Early detection of AFib is critical, and I’m excited that we are making these innovations accessible to people around the world to help them improve their heart health, prevent more serious conditions and potentially save lives.”

Scientific support

Fitbit conducted a multi-site clinical trial in regions across the U.S. The study evaluated our algorithm’s ability to accurately detect AFib from normal sinus rhythm and to generate an ECG trace, or recording of a heart’s electrical rhythm, that is qualitatively similar to a Lead I ECG.

The study showed that the algorithm exceeded target performance, demonstrating the ability to detect 98.7% of AFib cases (sensitivity) and was 100% accurate in identifying study participants with normal sinus rhythm (specificity).

Fitbit’s new on-device compatible ECG app helps analyse the heart’s rhythm for signs of AFib.

ECG is a measurement of the electrical activity of the heart, and the Fitbit ECG App is a simple way people can take an on-the-spot reading of their heart rhythm at any time, including whenever they notice any unusual cardiac symptoms.

Hearty innovation

The new ECG app is part of Fitbit’s broader approach to heart health innovation. Fitbit pioneered the use of heart rate tracking on the wrist with its PurePulse technology in 2014, which uses photoplethysmography (PPG) to monitor the tiny blood volume fluctuations in the wrist with every heartbeat.

Continuing the legacy of heart health innovation, Fitbit announced PurePulse 2.0 in August 2020, delivering the company’s most advanced heart rate technology yet, using an all-new multi-path heart rate sensor and improved algorithm.
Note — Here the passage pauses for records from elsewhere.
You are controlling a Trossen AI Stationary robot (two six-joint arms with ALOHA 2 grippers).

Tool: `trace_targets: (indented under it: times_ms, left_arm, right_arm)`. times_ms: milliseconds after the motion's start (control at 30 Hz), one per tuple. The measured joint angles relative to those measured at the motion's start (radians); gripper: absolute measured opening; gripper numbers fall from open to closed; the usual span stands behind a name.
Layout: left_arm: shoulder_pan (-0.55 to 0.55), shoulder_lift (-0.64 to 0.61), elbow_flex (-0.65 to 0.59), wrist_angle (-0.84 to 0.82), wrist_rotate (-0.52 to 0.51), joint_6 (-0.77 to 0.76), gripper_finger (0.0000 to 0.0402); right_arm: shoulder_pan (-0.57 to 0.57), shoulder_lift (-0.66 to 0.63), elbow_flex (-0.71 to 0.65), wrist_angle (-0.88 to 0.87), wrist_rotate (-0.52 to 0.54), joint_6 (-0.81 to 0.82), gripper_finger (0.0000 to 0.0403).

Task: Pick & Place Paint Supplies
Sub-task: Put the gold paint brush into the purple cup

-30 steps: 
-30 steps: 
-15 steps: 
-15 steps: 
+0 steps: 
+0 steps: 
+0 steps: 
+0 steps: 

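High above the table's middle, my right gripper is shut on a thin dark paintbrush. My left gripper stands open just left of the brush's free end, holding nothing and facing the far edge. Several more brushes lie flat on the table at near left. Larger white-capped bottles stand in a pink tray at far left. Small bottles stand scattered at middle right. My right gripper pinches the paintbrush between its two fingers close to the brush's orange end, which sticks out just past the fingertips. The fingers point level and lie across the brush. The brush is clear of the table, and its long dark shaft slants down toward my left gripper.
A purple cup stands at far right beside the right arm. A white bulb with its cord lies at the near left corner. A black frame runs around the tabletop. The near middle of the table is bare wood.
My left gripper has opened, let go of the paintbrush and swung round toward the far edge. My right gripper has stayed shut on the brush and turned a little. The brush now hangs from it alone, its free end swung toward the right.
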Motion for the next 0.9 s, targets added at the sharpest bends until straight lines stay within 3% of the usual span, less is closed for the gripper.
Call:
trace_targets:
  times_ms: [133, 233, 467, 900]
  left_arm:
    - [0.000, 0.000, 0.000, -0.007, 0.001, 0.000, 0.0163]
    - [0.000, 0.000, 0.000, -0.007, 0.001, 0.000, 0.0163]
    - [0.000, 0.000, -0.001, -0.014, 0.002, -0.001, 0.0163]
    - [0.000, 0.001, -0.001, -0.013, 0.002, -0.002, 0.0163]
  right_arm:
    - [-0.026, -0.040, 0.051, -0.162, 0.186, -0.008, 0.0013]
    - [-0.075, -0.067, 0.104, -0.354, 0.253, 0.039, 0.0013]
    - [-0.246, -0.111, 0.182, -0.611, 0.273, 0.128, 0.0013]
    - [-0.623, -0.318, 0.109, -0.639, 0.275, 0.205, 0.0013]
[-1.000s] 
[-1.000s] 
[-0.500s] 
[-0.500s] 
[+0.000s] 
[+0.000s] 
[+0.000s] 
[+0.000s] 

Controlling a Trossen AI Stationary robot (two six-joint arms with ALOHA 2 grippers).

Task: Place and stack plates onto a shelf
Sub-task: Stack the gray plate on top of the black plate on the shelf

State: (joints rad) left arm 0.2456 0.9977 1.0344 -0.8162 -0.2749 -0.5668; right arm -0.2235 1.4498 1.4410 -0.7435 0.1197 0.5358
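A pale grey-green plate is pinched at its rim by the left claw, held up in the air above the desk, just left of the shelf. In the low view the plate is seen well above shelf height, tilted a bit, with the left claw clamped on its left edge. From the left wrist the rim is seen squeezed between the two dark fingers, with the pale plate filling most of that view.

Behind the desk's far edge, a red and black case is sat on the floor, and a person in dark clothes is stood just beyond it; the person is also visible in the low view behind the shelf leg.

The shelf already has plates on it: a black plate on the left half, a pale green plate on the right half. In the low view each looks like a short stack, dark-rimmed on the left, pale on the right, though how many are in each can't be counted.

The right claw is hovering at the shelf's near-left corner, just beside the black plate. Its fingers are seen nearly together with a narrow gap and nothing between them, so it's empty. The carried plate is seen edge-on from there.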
This enhanced technology provides users with on-device and in-app notifications if their heart rate goes above or below their set heart rate threshold. Users who receive a notification can also take a survey in the Fitbit app to share with their doctor.

Broader commitment

The company continues to develop innovative tools that help people better understand and manage their heart health.

Both long-term heart rhythm assessment (PPG) and spot check (ECG) technology have important roles to play in this regard. Fitbit aims to provide both options to users based on their individual needs.

Long-term heart rhythm assessment could give Fitbit users the ability to identify asymptomatic AFib that could otherwise go undetected.

A spot-check approach with the new Fitbit ECG App can help those who want to screen themselves for possible AFib and record an ECG trace, which they can review with their healthcare provider.

Fitbit launched its Heart Study in May 2020 to validate the use of Fitbit’s PPG technology to identify episodes of irregular heart rhythm suggestive of AFib. The researchers enrolled more than 455,000 participants from the U.S. during the study and they will use the results to support Fitbit’s regulatory submissions globally for its long-term heart rhythm assessment feature.

Device availability

Fitbit Sense is available with a free 6-month Fitbit Premium trial across South Africa through selected Dis-Chem stores and online. Available in carbon/graphite stainless steel and lunar white/soft gold stainless steel.


[1] Not intended for use by people under 22 years old. See fitbit.com/ecg for more details.

[2] Chugh S, Havmoeller R, Narayanan K, Singh D, Rienstra M, Benjamin E, Gillum R, Kim YH, McAnulty Jr JH, Zheng ZJ. Worldwide Epidemiology of Atrial Fibrillation: Global Burden of Disease 2010 Study. Circulation. 2014; 129: 837-847.

[3] Mortality and causes of death in South Africa, 2014: Findings from death notification / Statistics South Africa. Pretoria: Statistics South Africa, 2015.

[4] Freedman B, Potpara TS, Lip GY. Stroke prevention in atrial fibrillation. Lancet. 2016;388:806–817.